Work to be completed:
Print the lines below exactly as written, with none missing.

--- Source data ---

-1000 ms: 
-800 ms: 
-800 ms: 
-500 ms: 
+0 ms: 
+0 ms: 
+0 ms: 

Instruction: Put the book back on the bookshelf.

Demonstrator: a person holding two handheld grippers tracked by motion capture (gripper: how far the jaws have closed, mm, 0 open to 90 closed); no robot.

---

Expected answer:
-1000 ms: 
-800 ms: 
-800 ms: 
-500 ms: 
+0 ms: 
+0 ms: 
+0 ms: 

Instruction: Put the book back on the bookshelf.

Demonstrator: a person holding two handheld grippers tracked by motion capture (gripper: how far the jaws have closed, mm, 0 open to 90 closed); no robot.

The exercise is fully answered.